Jacolot A, Incagnoli P, Edouard A R, Tod M, Petitjean O, Samii K, Mimoz O
Service d'Anesthésie-Réanimation, Hôpital Bicêtre, Le Kremlin Bicêtre, France.
Intensive Care Med. 1999 May;25(5):486-91. doi: 10.1007/s001340050885.
To determine the pharmacokinetic parameters of cefpirome, a new so-called fourth-generation cephalosporin, in previously healthy trauma patients with posttraumatic systemic inflammatory response syndrome (SIRS) and to compare them to parameters obtained in matched, healthy volunteers.
A prospective study.
12-bed surgical intensive care unit in a university hospital.
9 severe [Injury Severity Score, median (range) 29 (16-50)] trauma patients on mechanical ventilation with proven or suspected cefpirome-susceptible nosocomial infection, with no renal or hepatic failure, and healthy volunteers matched for age (+/- 5 years), sex, and body surface area (+/- 10%) were enrolled. All were men.
Cefpirome (2 g twice daily) was continuously infused over a 0.5 h period alone or concomitantly with ciprofloxacin (400 mg over 1 h, twice daily).

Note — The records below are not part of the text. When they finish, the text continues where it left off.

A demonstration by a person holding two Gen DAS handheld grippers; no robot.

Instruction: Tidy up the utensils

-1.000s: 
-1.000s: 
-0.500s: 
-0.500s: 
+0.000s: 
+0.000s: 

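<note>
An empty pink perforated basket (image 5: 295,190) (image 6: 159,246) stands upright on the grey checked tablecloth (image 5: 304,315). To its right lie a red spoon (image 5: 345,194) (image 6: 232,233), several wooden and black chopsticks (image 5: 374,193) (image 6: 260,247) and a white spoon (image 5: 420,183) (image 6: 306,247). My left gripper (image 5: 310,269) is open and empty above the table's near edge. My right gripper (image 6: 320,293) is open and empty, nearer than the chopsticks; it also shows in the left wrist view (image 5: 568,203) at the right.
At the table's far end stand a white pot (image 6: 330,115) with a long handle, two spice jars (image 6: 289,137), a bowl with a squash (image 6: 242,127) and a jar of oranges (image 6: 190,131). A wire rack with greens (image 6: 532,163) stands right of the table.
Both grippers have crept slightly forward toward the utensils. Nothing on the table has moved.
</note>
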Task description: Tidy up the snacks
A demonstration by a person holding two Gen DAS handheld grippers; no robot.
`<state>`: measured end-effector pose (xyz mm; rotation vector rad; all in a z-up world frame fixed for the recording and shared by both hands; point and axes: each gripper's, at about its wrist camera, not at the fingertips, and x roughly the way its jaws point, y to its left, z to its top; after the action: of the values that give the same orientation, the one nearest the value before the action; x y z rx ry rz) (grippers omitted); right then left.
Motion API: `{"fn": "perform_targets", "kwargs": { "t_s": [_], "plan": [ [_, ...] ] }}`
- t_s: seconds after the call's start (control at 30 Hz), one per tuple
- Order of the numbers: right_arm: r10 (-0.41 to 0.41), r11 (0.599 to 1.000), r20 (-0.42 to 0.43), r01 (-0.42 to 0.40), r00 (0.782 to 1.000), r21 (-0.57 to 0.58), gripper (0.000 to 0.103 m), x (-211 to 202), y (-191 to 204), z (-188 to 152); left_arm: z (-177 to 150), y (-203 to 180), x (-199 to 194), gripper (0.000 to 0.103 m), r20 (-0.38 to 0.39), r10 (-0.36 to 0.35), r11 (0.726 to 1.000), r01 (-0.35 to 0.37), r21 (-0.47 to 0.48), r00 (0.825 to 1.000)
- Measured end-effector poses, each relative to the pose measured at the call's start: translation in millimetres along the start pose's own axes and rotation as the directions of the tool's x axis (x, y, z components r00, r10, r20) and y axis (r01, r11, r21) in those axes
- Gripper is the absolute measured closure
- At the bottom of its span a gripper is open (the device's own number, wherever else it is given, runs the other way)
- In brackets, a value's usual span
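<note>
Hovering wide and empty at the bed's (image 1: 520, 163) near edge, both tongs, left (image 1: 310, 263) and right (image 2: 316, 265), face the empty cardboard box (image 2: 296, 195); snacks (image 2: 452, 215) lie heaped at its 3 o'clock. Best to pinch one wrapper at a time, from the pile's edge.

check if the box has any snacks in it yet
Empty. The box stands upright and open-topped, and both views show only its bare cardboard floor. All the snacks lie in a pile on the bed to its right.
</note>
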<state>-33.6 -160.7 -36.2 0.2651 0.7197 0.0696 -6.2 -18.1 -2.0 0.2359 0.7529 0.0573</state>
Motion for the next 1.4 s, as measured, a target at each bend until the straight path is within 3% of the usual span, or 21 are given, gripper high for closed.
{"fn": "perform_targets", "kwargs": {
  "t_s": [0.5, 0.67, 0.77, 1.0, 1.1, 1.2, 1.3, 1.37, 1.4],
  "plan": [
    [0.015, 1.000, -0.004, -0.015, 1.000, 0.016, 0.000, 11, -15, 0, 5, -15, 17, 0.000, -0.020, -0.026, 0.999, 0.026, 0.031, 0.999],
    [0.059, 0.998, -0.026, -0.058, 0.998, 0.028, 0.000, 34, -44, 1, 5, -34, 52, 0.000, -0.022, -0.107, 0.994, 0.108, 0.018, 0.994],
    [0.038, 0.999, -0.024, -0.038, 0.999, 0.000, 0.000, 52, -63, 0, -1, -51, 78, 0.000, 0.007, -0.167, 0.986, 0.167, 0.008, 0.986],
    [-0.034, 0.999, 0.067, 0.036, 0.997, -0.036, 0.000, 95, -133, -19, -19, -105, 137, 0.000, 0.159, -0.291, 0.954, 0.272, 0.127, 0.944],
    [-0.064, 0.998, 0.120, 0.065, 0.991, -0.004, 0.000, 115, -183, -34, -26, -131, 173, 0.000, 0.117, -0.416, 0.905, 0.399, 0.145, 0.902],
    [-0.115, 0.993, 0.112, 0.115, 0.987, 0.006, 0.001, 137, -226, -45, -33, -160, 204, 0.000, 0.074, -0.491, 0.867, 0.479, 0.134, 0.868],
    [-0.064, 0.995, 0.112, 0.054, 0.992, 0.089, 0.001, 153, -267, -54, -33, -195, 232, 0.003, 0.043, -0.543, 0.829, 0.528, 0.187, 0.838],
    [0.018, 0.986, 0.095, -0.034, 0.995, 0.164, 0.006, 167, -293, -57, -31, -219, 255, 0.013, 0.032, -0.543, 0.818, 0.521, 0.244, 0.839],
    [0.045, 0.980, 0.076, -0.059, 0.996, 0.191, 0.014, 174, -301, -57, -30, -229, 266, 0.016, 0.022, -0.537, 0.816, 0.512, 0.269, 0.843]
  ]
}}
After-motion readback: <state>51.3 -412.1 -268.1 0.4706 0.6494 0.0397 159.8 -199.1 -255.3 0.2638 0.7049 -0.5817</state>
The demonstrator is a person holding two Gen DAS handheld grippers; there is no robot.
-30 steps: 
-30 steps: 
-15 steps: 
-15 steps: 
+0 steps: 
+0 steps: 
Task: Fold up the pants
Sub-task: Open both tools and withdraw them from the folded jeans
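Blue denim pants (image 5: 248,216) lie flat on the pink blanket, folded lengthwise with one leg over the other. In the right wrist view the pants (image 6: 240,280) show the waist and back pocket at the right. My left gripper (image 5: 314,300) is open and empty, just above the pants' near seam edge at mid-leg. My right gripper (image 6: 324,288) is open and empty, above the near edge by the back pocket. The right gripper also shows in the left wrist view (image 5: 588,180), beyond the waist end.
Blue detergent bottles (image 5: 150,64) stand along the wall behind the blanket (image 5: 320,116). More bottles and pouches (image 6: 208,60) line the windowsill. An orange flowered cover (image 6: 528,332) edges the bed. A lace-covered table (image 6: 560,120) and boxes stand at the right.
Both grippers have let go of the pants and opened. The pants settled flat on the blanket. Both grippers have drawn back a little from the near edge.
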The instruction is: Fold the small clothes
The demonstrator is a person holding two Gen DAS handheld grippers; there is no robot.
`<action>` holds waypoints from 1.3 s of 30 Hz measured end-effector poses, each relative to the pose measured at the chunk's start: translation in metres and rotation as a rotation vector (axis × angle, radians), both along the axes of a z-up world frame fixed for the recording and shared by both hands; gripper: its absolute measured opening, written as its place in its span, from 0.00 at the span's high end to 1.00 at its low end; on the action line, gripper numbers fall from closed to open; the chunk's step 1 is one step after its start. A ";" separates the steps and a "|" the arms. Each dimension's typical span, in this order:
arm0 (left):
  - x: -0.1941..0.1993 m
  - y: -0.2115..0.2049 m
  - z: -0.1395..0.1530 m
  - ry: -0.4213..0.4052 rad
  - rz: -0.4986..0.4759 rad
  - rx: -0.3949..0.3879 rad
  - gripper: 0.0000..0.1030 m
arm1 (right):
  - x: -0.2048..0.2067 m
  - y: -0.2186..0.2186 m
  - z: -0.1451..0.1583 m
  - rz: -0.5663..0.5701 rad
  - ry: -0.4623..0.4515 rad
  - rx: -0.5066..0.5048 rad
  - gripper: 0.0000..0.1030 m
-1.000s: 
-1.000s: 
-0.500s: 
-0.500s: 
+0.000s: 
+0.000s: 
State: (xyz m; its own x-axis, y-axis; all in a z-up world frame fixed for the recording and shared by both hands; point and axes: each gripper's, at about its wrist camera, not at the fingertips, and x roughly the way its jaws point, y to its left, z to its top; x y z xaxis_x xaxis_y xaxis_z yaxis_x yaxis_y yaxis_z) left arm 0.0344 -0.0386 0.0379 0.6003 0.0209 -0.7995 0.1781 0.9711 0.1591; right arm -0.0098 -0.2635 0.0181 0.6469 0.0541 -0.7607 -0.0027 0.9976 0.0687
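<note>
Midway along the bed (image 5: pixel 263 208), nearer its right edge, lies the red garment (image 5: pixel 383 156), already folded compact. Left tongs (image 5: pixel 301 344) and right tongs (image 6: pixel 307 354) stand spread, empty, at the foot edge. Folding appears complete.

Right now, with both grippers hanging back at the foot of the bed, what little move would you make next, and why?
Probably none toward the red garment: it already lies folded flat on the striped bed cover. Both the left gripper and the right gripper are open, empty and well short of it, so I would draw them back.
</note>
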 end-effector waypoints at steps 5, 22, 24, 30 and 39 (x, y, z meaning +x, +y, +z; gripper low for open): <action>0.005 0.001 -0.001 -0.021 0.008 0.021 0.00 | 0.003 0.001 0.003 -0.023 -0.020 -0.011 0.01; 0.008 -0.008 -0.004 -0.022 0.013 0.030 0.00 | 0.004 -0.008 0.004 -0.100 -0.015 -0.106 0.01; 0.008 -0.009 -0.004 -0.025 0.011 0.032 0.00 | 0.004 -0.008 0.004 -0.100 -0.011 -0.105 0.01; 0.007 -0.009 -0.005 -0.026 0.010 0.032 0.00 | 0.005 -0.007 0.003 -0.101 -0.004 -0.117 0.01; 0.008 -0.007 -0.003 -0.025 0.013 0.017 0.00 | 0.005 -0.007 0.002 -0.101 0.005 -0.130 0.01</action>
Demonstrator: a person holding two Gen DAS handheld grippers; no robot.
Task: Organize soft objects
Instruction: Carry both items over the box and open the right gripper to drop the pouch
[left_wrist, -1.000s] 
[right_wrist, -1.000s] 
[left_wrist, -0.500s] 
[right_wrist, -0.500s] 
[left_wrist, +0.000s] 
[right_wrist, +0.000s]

Antibiotic concentrations in plasma were measured by high-performance liquid chromatography; their pharmacokinetic parameters were evaluated at 12 time points after the first drug administration using a noncompartmental model. Cefpirome pharmacokinetic parameters for the two groups were similar despite a wider variation for trauma patients. Specifically, the median (range) time during which the cefpirome concentration in plasma remained over 4 mg/l (corresponding to the French lower cutoff determining cefpirome susceptibility) was 9.5 (7- > 12) and 9 (8-12) h for trauma patients and healthy volunteers, respectively. In the group of five patients receiving combined antibiotic therapy, the interindividual variability of pharmacokinetics was wider for ciprofloxacin than for cefpirome.
No major pharmacokinetic modification was noted when cefpirome was given to trauma patients with posttraumatic SIRS without significant organ failure, indicating that no dosage adjustment seems required in this population. However, larger studies including determination of antibiotic levels in tissues are warranted to confirm these results.
测定新型所谓第四代头孢菌素头孢匹罗在既往健康的创伤后全身炎症反应综合征(SIRS)创伤患者中的药代动力学参数,并将其与在匹配的健康志愿者中获得的参数进行比较。
一项前瞻性研究。
大学医院的12张床位的外科重症监护病房。
9例严重[损伤严重度评分,中位数(范围)29(16 - 50)]创伤患者,接受机械通气,有已证实或疑似对头孢匹罗敏感的医院感染,无肾衰竭或肝功能衰竭,以及年龄(±5岁)、性别和体表面积(±10%)匹配的健康志愿者入组。均为男性。
头孢匹罗(每日2次,每次2 g)单独在0.5小时内持续输注,或与环丙沙星(1小时内400 mg,每日2次)同时输注。
采用高效液相色谱法测定血浆中的抗生素浓度;使用非房室模型在首次给药后的12个时间点评估其药代动力学参数。尽管创伤患者的变异性更大,但两组的头孢匹罗药代动力学参数相似。具体而言,血浆中头孢匹罗浓度保持在4 mg/l以上(对应法国确定头孢匹罗敏感性的下限)的中位数(范围)时间,创伤患者为9.5(7 - >12)小时,健康志愿者为9(8 - 12)小时。在接受联合抗生素治疗的5例患者组中,环丙沙星的药代动力学个体间变异性比头孢匹罗更大。
在无明显器官衰竭的创伤后SIRS创伤患者中给予头孢匹罗时,未观察到主要的药代动力学改变,表明该人群似乎无需调整剂量。然而,需要开展包括测定组织中抗生素水平的更大规模研究来证实这些结果。